Unwinding after the Show

To paint is to love again. It’s only when we look with eyes of love that we see as the painter sees. His is a love, moreover, which is free of possessiveness. What the painter sees he is duty bound to share. Usually he makes us see and feel what ordinarily we ignore or are immune to.

Henry Miller, To Paint is to Love Again

Rolling across Missouri, I will attempt to voice text this blog. I am peering through a windshield at a soggy terrain with intermittent rain. Two days ago, Wayne and I set out for the long journey home, stopping at Beavers Bend State Park to fly-fish, then drove all the way to Hot Springs, Arkansas to stay the night. The following morning, I found the subject for my next watercolor in downtown Hot Springs. The words of Henry Miller came back to, compliments of the lovely gift Stacy and Leigh gave me the night of our gallery opening. When I’m driving across several states, my eyes are constantly soaking up the world beyond the windshield, and I am automatically painting the passing scenery in my mind, puzzling over how to render certain color combinations and figuring out compositional problems. For me, “to paint is to love again”, and what I try to capture on paper I definitely feel “duty bound to share.”

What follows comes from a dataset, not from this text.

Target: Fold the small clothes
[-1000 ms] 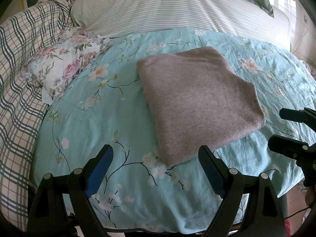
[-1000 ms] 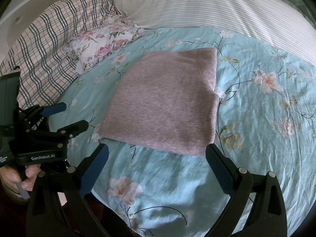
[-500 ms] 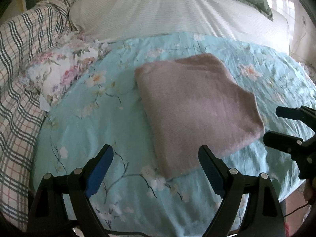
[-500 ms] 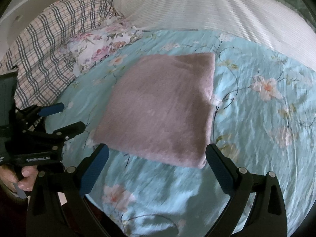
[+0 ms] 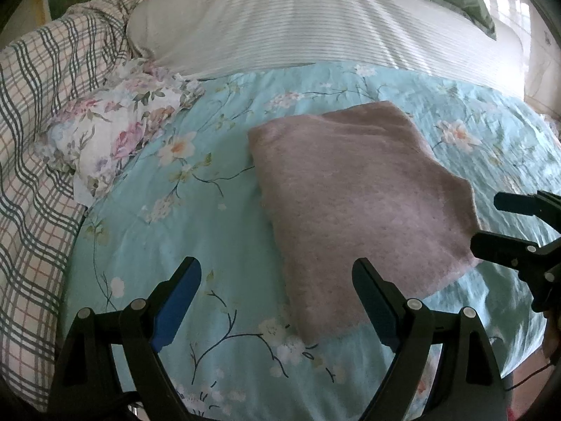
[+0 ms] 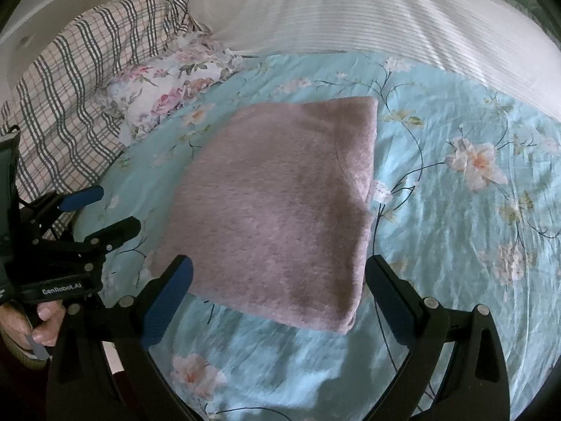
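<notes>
well, going left to right: a checked blanket (image 5: 31, 147) bunches along the far left, then a flowered cloth (image 5: 115, 137) lies crumpled beside it, and right of that the pink garment (image 5: 354, 207) sits near the middle of the blue sheet (image 5: 168, 238), with a striped pillow (image 5: 298, 21) on the far side.

the folding looks about finished — the garment is already a compact, thick rectangle with several layers stacked, edges roughly lined up, one near corner showing its layered edge. what may be left is only a tidy-up or moving it aside; i see no other small clothes waiting, unless the flowered cloth is one, which i cannot tell.

the left gripper (image 5: 277, 301) hovers above the sheet at the garment's near left corner, its fingers spread wide and holding nothing. the right gripper (image 6: 280, 291) hangs over the garment's near edge, likewise spread wide and empty — not touching the fabric.

the fabric looks soft, fuzzy and fairly flat.
</notes>
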Action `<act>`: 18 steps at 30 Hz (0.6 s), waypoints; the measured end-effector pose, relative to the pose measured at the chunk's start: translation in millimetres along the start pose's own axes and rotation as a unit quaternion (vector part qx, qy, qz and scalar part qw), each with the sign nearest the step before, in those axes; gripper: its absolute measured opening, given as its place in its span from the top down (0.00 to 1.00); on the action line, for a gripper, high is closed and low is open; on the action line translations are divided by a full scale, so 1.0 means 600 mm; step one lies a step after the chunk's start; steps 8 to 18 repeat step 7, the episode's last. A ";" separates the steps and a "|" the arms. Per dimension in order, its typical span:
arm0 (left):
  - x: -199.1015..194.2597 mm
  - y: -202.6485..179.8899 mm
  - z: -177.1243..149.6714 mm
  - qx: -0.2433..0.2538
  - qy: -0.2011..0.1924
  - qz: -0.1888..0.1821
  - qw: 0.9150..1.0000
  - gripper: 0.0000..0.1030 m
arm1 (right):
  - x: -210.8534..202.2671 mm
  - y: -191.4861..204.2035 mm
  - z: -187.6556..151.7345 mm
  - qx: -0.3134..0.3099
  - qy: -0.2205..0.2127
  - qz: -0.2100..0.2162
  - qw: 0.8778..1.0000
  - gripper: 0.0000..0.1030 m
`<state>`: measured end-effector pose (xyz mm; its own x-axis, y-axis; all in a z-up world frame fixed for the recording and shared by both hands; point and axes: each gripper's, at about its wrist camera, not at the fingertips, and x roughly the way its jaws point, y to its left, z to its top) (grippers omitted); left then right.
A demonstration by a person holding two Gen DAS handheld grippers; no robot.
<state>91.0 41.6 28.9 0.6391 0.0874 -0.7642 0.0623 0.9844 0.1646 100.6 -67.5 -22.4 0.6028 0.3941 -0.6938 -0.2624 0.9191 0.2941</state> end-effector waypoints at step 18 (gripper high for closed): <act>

After taking the picture we set out for Wayne’s home in Bonne Terre, Missouri. Before saying goodbye, we decided to fish some more, since we had no luck at Beavers Bend. We managed to land a few small ones, and felt that we had at least accomplished something as anglers!

After spending the night in High Ridge and getting to visit with my parents and siblings, I now begin the long journey home.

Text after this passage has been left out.